_ABOUT THIS TASK_
Copy the listing below line for line, starting at its first line and ending with the line that has "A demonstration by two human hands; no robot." in it. Add nothing.

(Beginning of DATASET SECTION)

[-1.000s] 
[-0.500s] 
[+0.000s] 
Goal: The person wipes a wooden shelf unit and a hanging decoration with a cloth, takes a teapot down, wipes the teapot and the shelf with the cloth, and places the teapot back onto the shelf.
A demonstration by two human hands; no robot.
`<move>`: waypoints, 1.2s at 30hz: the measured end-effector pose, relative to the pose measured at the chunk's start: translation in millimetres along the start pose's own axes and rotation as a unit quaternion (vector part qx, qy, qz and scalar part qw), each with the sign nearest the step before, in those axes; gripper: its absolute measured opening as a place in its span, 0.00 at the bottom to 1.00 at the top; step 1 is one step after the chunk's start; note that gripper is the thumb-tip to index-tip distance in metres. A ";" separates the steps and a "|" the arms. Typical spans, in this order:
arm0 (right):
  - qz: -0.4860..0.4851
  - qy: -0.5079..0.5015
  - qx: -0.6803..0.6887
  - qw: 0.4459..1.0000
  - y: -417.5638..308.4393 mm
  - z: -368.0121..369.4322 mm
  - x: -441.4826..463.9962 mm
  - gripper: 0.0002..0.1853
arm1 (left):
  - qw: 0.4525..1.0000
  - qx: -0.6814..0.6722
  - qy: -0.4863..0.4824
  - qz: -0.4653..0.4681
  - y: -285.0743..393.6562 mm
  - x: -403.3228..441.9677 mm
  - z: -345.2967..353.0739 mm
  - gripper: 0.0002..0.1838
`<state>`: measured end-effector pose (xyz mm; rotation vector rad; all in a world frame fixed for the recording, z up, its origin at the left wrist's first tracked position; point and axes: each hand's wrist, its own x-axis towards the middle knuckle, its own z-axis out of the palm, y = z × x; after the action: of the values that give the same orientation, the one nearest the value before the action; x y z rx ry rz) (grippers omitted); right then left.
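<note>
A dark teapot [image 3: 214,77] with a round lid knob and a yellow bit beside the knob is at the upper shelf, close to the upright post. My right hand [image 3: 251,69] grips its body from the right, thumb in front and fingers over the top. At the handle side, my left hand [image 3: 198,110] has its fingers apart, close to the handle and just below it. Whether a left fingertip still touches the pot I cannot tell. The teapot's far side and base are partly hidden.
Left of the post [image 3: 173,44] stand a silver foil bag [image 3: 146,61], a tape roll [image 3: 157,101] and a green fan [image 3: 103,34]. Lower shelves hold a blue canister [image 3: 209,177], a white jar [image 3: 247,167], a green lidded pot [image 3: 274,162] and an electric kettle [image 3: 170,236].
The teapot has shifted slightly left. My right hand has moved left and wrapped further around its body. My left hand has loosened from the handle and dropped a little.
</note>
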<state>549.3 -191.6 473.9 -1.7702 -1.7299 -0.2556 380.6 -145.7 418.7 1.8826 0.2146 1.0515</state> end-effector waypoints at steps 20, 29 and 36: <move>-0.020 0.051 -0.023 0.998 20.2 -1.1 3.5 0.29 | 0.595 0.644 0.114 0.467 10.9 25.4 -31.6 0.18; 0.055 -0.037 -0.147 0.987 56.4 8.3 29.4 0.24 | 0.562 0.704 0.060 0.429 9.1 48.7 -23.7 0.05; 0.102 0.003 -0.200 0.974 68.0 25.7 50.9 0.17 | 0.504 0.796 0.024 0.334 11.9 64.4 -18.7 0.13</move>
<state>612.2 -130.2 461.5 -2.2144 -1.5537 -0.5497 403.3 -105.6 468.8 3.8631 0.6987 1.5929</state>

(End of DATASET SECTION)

_THE ANSWER_
[-1.000s] 
[-0.500s] 
[+0.000s] 
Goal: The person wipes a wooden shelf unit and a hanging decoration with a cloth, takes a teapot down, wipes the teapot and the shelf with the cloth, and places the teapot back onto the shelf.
A demonstration by two human hands; no robot.

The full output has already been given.